The Greens’ minister blamed attendees at the Scottish Grocers’ Federation conference for a lack of response, but the UK Ministers say the normal process is underway.
However it could mean the scheme is “unviable” and would have to be shelved.
Circular economy minister Slater said she had hoped to receive the exemption by April 17, but Scottish ministers are yet to be granted clearance for its launch – which has already been pushed back from August 2023 to March 2024.
“By the end of May, we’ll know one way or another”, she said.
Scottish Conservative MSP Maurice Golden said: “It defies belief that, after her staggering mishandling of this scheme has led to its delay, Lorna Slater should still be trying to pass the buck to Westminster.

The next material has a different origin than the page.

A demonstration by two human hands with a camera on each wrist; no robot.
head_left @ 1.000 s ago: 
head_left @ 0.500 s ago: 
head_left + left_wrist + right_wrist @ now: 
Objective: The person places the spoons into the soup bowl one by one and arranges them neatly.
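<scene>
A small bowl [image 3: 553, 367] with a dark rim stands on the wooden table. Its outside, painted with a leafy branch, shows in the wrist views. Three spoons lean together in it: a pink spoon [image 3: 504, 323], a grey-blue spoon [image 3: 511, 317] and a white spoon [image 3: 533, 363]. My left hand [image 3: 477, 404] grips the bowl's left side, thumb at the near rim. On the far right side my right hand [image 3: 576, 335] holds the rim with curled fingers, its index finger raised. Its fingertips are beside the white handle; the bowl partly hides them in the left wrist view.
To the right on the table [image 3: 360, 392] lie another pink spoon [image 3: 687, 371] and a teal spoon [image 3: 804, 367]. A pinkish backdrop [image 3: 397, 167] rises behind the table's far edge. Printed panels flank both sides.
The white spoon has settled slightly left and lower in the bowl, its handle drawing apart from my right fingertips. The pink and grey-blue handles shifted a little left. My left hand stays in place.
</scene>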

“The reality is that her version of DRS had to be paused because there were so many unanswered questions and legitimate concerns. She and the SNP-Green Government should be accepting responsibility, making amends, and completely rethinking so that we can have a scheme that actually delivers.”
Ms Slater also admitted “uncertainty” over when the roll-out would be approved could see it canned altogether in its current state.
“The First Minister wrote to the Prime Minister last week, setting a deadline at the end of May,” she told the conference.
“So if we haven’t heard from them by the end of May, because of the concerns around the viability of the scheme going forward, we will have to make a proactive decision at that point as to whether the scene is viable or not to move forward.
“I can’t say exactly how that’s going to fall out. We’re still working very closely with the UK government to make that happen.
“You know, this is now at as high as you can go, this is the First Minister talking directly to the Prime Minister about this. It’s at the highest possible level. So I’m hoping to find out urgently.”
She added: “By the end of May, we’ll know one way or another.”
So, it’s a case of May-bes aye, Maybes naw for the ill thought out DRS – Deposit Return Scheme.
I’m having American cream soda. Would you fancy a Tizer or Dandelion and Burdock? Nae floaters mind.
Deposit return scheme was said to be a solution for this – overflowing bins in the car park at St James Retail Park in Dumbarton.
Scotland was ahead of England in the launch of this.
The advantage of this was that Scotland in advance of England would being early have set up a recycling uplift infrastructure to handle the recyclate waste streams.
But the Tories in Westminster couldn’t allow that. There’s big bucks in recycling and Westminster and their chums want to corner it.
Scotland setting up an arms length state owned waste stream handling business mist certainly could be allowed.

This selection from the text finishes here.